The listing is to be returned word for word, without its images.

=-=-=-=-=

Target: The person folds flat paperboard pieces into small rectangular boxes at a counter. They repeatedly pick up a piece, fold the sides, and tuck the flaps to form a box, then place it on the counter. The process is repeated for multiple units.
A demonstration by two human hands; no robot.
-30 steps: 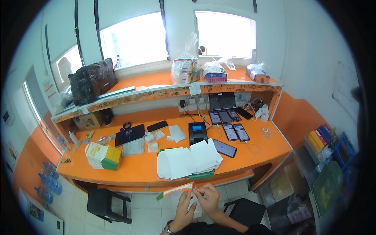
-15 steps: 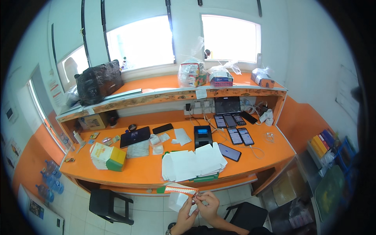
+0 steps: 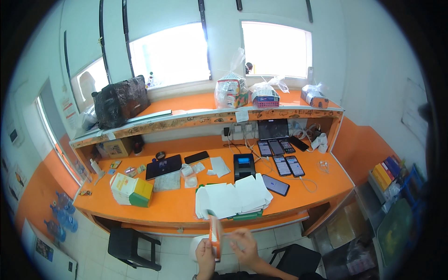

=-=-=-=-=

→ **RESULT**:
Target: The person folds flat paperboard pieces into small rectangular boxes at a counter. They repeatedly pick up a piece, fold the sides, and tuck the flaps to form a box, then place it on the counter. The process is repeated for multiple units.
A demonstration by two human hands; no robot.
-30 steps: 
-15 steps: 
+0 steps: 

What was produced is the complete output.